The GBP/USD pair fell to around 1.2975 during the Asian trading hours on Friday after the Bank of England (BoE) cut interest rates by 25 basis points on Thursday. Investors will be looking out for the US Michigan Consumer Sentiment data and the Federal Reserve’s Michelle Bowman’s speech for further direction. The Fed reduced its benchmark rate by a quarter percentage point to a target range of 4.50%-4.75% at its November meeting, following a half percentage point reduction in September. Fed officials have emphasized the importance of supporting employment as a priority over arresting inflation, driving expectations for a December interest rate cut.
After the November Fed meeting, the chance of a quarter-point December rate cut increased to over 68%, while the chances of a pause dropped to nearly 32%, according to the CME FedWatch Tool. The Bank of England (BoE) also cut interest rates by 25 basis points while raising its inflation forecast after Labour’s released UK budget cast doubt on future policy easing. This is the second interest rate cut by the UK central bank this year, following the easing cycle started in August. BOE Governor Andrew Bailey highlighted the need for a gradual approach to policy easing during the press conference.

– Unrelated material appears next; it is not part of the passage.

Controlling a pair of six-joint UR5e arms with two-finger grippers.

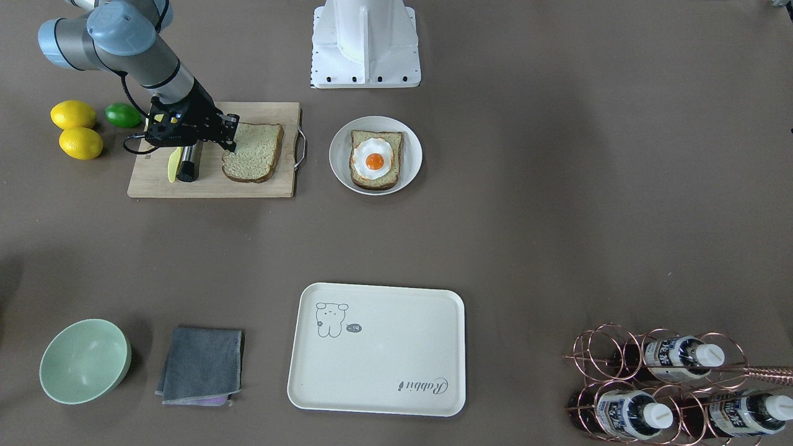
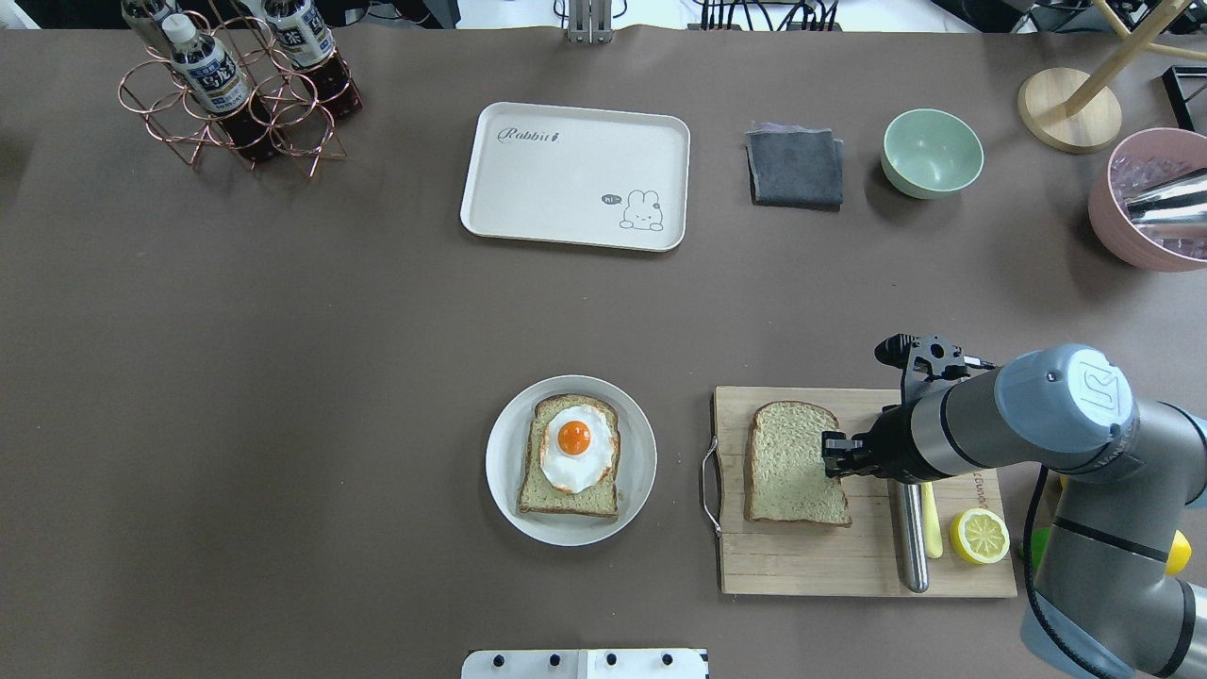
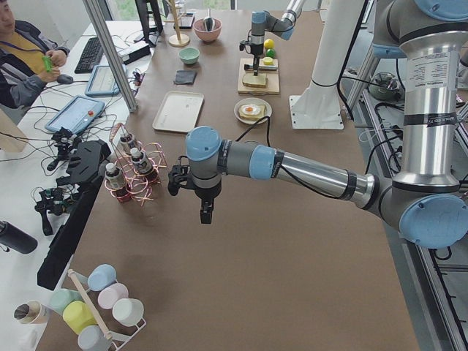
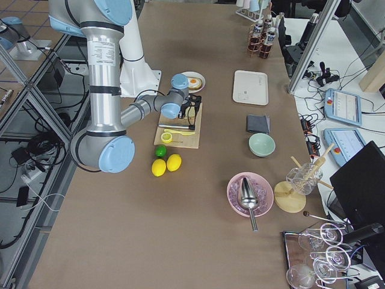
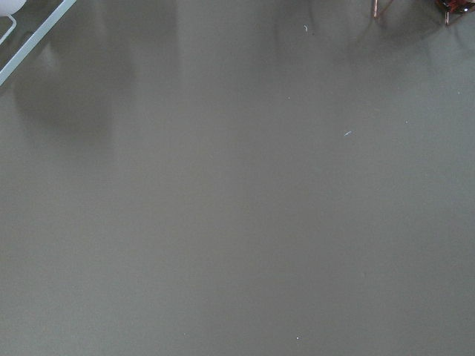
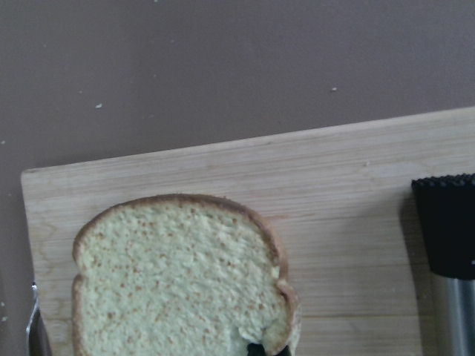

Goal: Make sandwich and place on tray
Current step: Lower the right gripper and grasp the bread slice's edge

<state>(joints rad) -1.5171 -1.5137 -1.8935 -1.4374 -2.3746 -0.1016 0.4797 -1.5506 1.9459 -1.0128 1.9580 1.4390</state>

The Pound Sterling (GBP) is the oldest currency in the world, dating back to 886 AD, and the official currency of the United Kingdom. It is the fourth most traded currency in the world, accounting for 12% of all transactions, with key trading pairs including GBP/USD, GBP/JPY, and EUR/GBP. The value of the Pound Sterling is influenced by the monetary policy decisions of the Bank of England, which aims for price stability by adjusting interest rates. A strong economy, as indicated by data releases such as GDP, Manufacturing and Services PMIs, and employment figures, can strengthen the GBP by attracting foreign investment and potentially leading to interest rate hikes.
The Trade Balance is another important indicator for the Pound Sterling, measuring the difference between exports and imports. A positive net Trade Balance strengthens the currency as it indicates high demand for exports, while a negative balance can weaken the currency. Overall, economic data and monetary policy decisions play a crucial role in determining the value of the Pound Sterling in the forex market. Traders will continue to monitor developments in the US and UK economies, as well as central bank actions, to gauge the future direction of the GBP/USD pair and other GBP pairs.